As we wrap up the end of fall semester 2025 and close out the calendar year, it is with pleasure that we share the news of our first cohort of the Bashir Ahmed Graduate Fellowship. Congratulations to Juana Montoya Murillo and Chris Soria! The Ahmed awards support students who intend to pursue a research career in population science, broadly defined, and who are actively working on their dissertations. We are extremely grateful to the Ahmed family for supporting dissertation research. You can read more about the Ahmed Graduate Fellowship in Demography here.

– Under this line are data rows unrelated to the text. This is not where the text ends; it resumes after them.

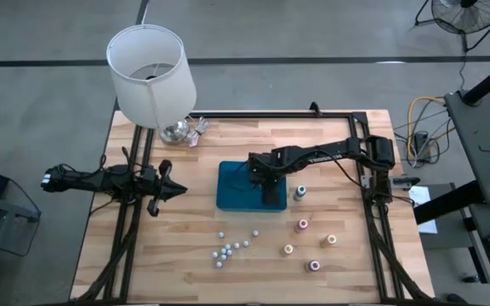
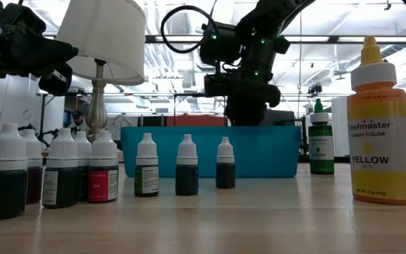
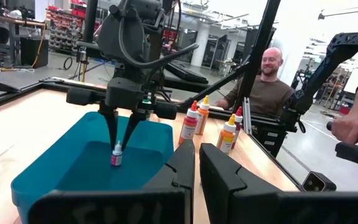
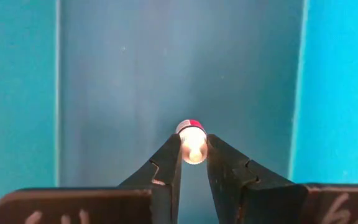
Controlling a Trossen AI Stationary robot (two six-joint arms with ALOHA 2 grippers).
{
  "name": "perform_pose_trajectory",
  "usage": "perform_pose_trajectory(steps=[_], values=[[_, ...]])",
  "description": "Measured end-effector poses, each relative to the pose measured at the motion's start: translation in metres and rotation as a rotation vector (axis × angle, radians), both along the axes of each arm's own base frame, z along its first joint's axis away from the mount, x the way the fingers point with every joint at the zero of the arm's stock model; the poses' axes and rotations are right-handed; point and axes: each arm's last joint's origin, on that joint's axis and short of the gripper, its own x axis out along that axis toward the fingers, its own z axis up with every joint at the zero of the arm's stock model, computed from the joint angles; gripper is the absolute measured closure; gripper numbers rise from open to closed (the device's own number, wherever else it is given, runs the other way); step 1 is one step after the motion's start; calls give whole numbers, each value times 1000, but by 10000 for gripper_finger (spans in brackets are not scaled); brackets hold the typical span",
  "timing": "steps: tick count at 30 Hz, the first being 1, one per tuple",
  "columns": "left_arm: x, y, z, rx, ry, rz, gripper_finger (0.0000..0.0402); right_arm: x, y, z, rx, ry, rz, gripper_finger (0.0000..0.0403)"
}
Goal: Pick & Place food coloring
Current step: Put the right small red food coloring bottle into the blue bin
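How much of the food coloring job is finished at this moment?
Nothing looks finished: the blue tray holds no other bottle. In hand: the right tool grips a small pink-labelled bottle inside the tray. Left: small white-capped bottles and larger ones on the table.

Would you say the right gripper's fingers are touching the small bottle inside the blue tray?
Touching. In the right wrist view, the right gripper has both fingers pressed against the small bottle's white cap, no gap on either side, above the blue tray floor.
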Motion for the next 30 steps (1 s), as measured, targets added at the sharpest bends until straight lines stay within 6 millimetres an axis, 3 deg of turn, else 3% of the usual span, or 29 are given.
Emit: perform_pose_trajectory(steps=[22,30], values=[[0,0,0,0,0,0,402,-2,1,-2,3,7,-4,347],[0,0,0,0,-1,0,402,-3,1,-4,6,20,-3,291]])
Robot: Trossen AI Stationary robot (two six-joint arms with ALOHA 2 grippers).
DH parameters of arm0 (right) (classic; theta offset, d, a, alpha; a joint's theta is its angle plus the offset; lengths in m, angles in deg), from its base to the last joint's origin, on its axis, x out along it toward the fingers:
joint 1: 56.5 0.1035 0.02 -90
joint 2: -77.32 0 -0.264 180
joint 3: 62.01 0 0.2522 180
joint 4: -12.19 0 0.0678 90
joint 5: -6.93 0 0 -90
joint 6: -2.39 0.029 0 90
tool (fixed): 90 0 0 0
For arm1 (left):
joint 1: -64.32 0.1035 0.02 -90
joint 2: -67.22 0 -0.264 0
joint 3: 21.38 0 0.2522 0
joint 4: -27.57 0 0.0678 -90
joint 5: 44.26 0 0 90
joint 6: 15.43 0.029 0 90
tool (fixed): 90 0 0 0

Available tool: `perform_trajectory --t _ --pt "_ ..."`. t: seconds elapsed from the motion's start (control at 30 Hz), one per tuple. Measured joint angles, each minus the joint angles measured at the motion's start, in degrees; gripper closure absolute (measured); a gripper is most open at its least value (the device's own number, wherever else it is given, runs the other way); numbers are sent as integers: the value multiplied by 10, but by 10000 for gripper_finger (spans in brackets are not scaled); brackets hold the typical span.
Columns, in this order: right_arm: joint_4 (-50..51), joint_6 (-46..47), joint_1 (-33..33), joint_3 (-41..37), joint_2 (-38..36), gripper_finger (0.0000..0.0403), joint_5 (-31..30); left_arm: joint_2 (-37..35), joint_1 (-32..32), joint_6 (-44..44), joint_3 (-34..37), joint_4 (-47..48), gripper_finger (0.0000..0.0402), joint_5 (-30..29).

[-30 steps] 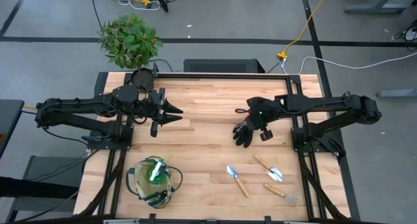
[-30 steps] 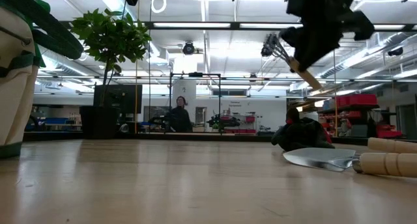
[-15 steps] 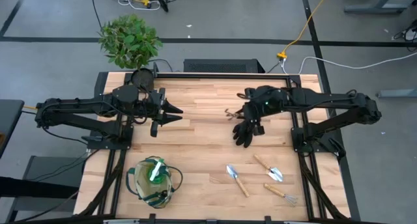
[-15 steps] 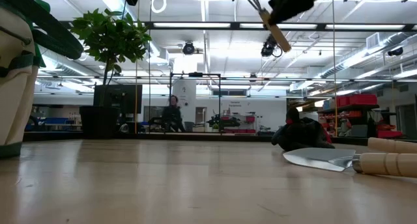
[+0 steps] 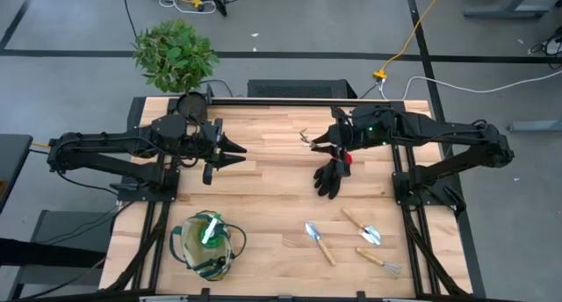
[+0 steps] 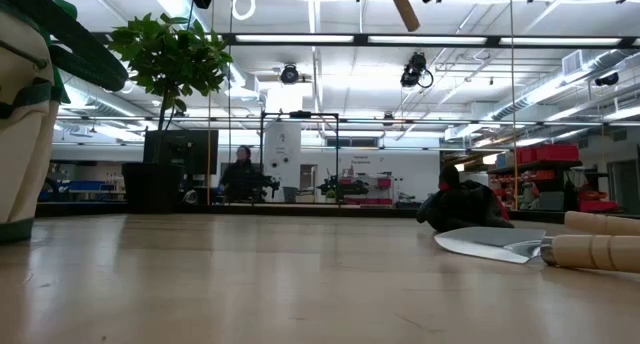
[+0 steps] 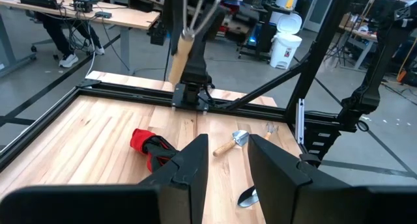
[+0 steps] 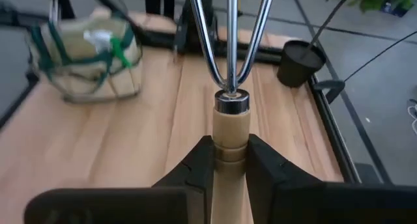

In addition, the Berkeley Population Center is pleased to announce nine new faculty affiliates who join us in 2025-2026: Na’ama Shenhav (Public Policy), Charlie Whittaker (Public Health), Dan Zeltzer (Public Health), Mike Boots (Integrative Biology), Mienah Zulfacar Sharif (Public Health), Brian Keum (Public Health), Carlos Schmidt-Padilla (Public Policy), Avi Feller (Statistics, Public Policy) and incoming new faculty, Kristen Harknett (Sociology). We additionally welcome two new external affiliate scholars, Asad L. Asad (Stanford), and Stephanie Koning (University of Nevada, Reno). Explore their faculty profiles on our website.
Featured affiliate research of the week: Societal restraint of behavior during the pre-vaccine pandemic saved working-age men but not women (2025) Ralph Catalano. Science Advances.
We are very grateful for our extended population science community, we thank you for all of your support, and we wish you a wonderful holiday break!
See further announcements and opportunities below.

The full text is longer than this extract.